Activity: Will you return, word for word, only the lines from the top of the data below down to and including the one with "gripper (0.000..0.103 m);"?

Task inputs:
******

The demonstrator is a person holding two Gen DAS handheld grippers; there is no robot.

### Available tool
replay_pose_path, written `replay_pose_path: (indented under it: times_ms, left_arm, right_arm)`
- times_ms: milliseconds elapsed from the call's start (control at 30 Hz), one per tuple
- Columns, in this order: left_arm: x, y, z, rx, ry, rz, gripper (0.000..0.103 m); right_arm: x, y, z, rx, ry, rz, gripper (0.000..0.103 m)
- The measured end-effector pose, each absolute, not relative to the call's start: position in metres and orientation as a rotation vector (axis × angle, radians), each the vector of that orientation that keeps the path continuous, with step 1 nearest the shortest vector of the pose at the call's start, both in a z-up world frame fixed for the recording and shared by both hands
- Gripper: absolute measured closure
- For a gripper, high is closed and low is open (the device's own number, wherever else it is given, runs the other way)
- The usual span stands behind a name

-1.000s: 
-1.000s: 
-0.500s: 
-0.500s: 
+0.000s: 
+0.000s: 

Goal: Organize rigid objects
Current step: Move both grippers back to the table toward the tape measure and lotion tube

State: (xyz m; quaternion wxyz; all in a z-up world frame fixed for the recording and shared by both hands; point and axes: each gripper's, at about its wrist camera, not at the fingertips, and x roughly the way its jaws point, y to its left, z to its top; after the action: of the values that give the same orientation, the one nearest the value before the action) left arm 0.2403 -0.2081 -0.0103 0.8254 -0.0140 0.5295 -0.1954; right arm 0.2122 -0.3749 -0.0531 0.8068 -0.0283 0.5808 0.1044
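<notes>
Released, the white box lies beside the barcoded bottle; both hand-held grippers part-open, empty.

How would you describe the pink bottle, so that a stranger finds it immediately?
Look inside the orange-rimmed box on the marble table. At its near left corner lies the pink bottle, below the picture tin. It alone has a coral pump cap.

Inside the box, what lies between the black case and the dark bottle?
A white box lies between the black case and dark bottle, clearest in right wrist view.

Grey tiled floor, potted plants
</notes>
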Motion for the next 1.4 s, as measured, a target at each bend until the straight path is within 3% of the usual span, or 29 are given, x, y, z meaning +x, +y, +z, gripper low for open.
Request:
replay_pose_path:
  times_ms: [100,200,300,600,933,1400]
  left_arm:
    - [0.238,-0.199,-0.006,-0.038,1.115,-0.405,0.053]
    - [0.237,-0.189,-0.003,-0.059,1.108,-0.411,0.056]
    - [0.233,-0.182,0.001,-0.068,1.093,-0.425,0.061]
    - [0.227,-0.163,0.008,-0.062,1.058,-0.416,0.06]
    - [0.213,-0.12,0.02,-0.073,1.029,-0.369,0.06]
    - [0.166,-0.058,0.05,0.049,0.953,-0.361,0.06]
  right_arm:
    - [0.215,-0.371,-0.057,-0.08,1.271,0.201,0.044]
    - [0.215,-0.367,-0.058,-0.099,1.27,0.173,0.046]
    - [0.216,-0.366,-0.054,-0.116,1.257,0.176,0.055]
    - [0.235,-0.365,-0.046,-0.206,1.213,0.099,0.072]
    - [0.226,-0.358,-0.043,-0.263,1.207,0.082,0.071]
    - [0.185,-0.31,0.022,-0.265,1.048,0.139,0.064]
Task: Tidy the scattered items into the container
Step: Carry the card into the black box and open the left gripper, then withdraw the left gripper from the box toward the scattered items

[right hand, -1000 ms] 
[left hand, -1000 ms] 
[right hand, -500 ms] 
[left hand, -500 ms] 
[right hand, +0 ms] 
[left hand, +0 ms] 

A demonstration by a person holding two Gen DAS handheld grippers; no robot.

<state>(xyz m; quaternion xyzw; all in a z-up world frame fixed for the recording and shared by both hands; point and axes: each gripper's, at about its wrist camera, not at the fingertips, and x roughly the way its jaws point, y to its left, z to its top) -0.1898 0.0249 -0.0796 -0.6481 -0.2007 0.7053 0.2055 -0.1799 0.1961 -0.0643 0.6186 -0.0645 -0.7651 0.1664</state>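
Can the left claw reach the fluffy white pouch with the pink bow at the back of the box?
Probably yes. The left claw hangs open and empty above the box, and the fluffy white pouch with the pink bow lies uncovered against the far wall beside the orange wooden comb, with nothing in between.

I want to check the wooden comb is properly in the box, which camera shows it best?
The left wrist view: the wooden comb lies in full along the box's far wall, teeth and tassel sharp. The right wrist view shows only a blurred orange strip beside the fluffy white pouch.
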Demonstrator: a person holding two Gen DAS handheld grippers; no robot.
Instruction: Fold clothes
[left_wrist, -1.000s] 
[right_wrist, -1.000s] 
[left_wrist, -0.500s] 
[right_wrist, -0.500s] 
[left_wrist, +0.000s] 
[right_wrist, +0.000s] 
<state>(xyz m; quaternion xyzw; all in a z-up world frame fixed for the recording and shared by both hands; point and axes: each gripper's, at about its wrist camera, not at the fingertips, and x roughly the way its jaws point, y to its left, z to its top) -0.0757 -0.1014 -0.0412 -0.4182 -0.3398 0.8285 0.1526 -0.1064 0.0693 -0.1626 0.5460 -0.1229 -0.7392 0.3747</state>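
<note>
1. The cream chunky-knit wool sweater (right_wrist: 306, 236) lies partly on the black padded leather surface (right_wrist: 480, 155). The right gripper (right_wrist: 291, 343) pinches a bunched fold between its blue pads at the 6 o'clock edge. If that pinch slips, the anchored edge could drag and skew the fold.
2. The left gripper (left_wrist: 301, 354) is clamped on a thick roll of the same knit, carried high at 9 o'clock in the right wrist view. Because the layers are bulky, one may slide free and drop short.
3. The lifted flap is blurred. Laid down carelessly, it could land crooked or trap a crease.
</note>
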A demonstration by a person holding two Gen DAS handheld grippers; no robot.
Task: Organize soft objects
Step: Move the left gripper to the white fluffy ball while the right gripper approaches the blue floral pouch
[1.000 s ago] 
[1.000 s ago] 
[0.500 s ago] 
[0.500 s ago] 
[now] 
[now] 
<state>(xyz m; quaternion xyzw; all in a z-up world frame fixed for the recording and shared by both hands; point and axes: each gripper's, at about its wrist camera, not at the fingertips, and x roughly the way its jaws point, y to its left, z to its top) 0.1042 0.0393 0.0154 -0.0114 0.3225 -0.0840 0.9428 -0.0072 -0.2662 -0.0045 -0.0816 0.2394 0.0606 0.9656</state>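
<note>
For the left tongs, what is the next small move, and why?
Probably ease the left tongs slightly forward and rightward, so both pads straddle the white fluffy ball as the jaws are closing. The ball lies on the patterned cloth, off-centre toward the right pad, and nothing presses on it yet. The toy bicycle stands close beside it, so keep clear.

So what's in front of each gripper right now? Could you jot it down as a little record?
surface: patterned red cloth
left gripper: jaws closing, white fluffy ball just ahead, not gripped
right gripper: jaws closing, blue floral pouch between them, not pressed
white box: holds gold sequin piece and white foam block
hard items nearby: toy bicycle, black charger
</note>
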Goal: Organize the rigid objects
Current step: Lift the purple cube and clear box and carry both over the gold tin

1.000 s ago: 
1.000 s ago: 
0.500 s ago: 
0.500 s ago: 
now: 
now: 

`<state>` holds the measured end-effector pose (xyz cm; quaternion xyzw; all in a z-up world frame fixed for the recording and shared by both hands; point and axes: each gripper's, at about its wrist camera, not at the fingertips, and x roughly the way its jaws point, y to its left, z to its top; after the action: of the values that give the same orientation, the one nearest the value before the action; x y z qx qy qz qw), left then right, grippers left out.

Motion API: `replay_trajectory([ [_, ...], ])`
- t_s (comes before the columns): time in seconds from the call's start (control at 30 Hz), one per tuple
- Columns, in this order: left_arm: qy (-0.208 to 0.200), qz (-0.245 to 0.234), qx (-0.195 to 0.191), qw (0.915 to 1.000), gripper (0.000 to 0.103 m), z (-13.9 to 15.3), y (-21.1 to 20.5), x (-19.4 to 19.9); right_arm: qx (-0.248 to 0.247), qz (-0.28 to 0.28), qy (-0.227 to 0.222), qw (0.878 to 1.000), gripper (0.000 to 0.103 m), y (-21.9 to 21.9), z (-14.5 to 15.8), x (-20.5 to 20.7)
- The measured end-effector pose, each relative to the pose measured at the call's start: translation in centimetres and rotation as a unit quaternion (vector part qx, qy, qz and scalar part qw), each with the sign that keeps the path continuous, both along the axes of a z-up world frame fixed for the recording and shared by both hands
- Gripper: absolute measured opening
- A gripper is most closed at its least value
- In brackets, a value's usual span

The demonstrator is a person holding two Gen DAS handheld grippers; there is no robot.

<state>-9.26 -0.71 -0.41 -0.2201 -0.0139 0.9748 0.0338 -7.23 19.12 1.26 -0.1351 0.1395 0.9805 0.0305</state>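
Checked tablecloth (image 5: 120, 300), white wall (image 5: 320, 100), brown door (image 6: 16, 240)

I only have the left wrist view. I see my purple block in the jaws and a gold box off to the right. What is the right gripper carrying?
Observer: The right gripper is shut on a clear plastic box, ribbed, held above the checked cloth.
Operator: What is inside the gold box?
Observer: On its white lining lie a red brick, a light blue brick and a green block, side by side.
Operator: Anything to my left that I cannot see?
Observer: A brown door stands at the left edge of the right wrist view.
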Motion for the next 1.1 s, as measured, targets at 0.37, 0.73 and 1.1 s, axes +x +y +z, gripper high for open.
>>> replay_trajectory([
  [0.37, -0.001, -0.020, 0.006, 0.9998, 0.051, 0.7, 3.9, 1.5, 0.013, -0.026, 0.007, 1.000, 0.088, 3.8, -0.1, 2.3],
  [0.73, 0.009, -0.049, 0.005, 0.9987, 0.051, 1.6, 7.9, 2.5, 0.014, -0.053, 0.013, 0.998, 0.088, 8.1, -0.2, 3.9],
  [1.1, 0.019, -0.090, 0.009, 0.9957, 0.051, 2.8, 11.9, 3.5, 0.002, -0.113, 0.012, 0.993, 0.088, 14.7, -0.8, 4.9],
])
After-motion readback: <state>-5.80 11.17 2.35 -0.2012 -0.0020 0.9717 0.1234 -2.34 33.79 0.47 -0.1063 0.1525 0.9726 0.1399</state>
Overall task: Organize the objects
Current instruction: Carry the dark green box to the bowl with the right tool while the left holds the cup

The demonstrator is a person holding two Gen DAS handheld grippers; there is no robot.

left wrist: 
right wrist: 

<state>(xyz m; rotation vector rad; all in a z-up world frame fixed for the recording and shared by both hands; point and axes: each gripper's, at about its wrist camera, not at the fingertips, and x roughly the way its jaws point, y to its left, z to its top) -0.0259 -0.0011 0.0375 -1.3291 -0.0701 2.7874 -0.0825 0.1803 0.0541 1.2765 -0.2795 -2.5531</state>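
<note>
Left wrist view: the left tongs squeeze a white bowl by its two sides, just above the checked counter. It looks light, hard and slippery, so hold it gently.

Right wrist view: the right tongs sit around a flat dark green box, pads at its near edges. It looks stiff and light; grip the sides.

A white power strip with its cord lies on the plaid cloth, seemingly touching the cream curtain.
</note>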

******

Response:
The demonstrator is a person holding two Gen DAS handheld grippers; there is no robot.

### Available tool
replay_pose_path, written `replay_pose_path: (indented under it: times_ms, left_arm, right_arm)`
- times_ms: milliseconds elapsed from the call's start (control at 30 Hz), one per tuple
- Columns, in this order: left_arm: x, y, z, rx, ry, rz, gripper (0.000..0.103 m); right_arm: x, y, z, rx, ry, rz, gripper (0.000..0.103 m)

That finishes the output.